- [Exercise description]:
From the listing that follows, output everything exactly except the pictures.
━━━━━━
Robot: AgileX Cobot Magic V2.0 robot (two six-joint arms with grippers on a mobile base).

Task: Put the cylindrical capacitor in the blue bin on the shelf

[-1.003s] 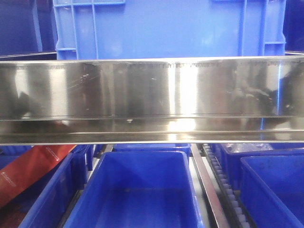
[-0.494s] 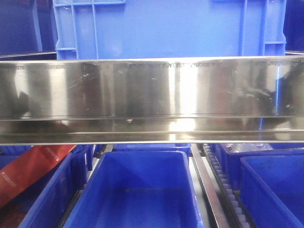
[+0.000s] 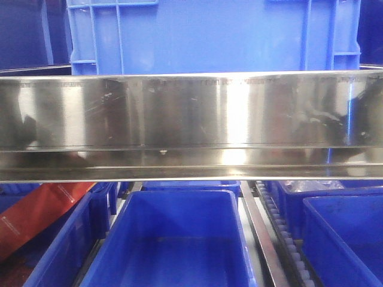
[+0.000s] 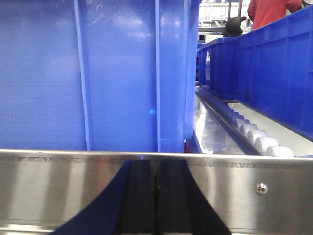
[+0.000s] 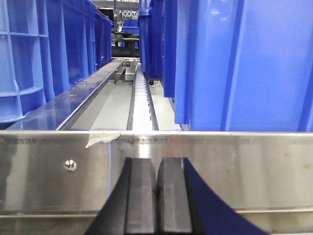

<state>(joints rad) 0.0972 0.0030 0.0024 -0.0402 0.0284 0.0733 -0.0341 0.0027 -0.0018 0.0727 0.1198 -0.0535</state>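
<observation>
the left gripper (image 4: 156,196) and right gripper (image 5: 157,198) were seen pressed together, nothing between the pads, each close before the shelf (image 3: 191,119) rail. beyond the rail, a blue bin (image 4: 98,73) was set on the tier. the cylindrical capacitor could not be seen.

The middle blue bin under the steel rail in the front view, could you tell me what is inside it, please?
The middle bin shows only a bare blue floor and walls. The rail covers its far end, so that part cannot be checked. No capacitor is visible.
</observation>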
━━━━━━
- [Answer box]:
Robot: AgileX Cobot Magic V2.0 robot (two six-joint arms with grippers on a mobile base).

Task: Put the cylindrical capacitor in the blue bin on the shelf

[-1.003s] 
[-0.494s] 
[+0.000s] 
[+0.000s] 
[+0.000s] 

<state>(joints rad) 0.0972 0.0030 0.0024 -0.0402 0.0284 0.0733 -0.0341 0.0027 -0.0018 0.0727 0.1198 -0.0535</state>
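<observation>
the left gripper (image 4: 156,196) and right gripper (image 5: 157,198) were seen pressed together, nothing between the pads, each close before the shelf (image 3: 191,119) rail. beyond the rail, a blue bin (image 4: 98,73) was set on the tier. the cylindrical capacitor could not be seen.

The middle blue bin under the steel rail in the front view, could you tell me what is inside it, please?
The middle bin shows only a bare blue floor and walls. The rail covers its far end, so that part cannot be checked. No capacitor is visible.
</observation>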

That makes the output complete.